▶ [REQUIRED WORK]: From the listing below, pull out every line where the string "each" appears.

(Beginning of INFORMATION SHOWN)

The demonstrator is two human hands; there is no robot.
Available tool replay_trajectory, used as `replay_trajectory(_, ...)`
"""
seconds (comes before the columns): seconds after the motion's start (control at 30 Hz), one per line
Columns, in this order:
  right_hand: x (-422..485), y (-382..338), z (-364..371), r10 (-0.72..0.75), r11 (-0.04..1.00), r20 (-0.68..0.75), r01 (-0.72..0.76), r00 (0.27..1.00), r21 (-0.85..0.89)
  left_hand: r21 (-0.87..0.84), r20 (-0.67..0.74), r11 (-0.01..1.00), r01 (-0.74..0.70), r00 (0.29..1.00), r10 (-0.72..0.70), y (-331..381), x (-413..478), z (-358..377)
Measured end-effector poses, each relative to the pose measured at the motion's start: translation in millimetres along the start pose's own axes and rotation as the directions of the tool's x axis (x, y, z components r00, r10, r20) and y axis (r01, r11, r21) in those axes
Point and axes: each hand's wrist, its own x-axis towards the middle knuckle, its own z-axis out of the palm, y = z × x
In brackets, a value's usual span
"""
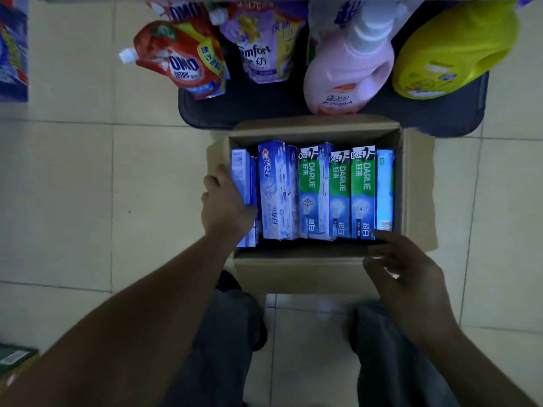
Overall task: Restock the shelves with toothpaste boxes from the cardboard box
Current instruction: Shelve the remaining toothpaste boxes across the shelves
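Fingers of the left hand [227, 205] grip the leftmost pale-blue toothpaste box [241, 171], long axis up-frame, inside the brown cardboard box [308, 273]; right hand [408, 274] loose, empty.

The red refill pouch [182, 64] reads "OMO". The purple pouch [258, 51] beside it shows "mfort", probably Comfort. In the cardboard box [418, 186], a blue toothpaste box [271, 186] reads "Crest". Three green toothpaste boxes [311, 183] read "DARLIE 好来", with "超白" lower down. The print on the pink bottle [340, 80] is too blurred to read.
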Motion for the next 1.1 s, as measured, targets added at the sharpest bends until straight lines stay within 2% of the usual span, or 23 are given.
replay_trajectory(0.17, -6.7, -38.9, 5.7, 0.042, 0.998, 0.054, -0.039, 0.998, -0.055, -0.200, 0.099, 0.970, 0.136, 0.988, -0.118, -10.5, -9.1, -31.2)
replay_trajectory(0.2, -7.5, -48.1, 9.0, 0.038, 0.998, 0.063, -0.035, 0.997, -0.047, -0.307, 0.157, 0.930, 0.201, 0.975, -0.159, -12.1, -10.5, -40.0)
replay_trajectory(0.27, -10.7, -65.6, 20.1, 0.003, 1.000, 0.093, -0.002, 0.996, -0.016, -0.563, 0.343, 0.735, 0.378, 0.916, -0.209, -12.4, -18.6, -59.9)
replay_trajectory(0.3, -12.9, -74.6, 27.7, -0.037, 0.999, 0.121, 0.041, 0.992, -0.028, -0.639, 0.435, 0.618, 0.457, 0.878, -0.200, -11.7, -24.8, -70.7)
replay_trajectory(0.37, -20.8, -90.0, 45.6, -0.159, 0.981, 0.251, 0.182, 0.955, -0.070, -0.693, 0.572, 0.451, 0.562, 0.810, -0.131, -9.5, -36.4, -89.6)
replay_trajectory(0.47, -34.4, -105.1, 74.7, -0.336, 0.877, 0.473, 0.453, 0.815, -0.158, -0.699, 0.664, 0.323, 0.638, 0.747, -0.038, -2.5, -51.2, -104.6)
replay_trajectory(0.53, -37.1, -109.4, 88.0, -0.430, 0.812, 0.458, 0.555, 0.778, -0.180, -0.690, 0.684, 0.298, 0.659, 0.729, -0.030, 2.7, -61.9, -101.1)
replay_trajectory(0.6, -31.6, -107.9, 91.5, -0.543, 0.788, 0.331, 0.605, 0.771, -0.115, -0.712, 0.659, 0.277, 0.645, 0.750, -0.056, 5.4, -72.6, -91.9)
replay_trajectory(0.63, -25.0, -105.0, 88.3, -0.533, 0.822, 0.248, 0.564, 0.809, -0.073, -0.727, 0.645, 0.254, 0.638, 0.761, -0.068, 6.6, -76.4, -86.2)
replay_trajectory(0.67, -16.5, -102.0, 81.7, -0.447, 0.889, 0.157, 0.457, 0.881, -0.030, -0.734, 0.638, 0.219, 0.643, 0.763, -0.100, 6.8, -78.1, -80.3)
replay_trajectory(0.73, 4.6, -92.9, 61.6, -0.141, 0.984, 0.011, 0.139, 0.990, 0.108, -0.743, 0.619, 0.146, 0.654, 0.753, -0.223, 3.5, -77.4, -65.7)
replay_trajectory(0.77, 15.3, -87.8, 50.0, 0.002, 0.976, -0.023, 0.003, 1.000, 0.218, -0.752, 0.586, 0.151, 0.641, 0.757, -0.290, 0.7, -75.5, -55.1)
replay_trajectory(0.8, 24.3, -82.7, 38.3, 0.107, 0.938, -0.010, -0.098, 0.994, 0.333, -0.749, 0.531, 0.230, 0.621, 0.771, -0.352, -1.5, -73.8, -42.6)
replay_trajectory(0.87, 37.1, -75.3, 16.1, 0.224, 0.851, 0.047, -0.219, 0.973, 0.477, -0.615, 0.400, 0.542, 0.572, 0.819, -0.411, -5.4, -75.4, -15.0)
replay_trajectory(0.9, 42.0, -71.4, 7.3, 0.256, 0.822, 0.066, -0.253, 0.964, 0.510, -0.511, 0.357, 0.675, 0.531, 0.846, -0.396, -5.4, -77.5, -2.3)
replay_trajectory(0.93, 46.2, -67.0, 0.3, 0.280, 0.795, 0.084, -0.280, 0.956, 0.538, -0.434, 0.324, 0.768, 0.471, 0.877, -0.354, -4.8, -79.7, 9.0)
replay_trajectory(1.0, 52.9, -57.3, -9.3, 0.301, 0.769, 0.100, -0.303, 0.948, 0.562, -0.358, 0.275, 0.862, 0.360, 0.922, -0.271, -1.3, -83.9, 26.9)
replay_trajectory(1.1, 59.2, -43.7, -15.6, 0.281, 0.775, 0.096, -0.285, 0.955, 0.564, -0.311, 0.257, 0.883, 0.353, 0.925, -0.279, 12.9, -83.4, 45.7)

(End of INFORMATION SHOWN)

▶ [RESPONSE BELOW]:
Measured end-effector poses, each relative to the pose measured at the motion's start: translation in millimetres along the start pose's own axes and rotation as the directions of the tool's x axis (x, y, z components r00, r10, r20) and y axis (r01, r11, r21) in those axes
Point and axes: each hand's wrist, its own x-axis towards the middle knuckle, its own z-axis out of the palm, y = z × x

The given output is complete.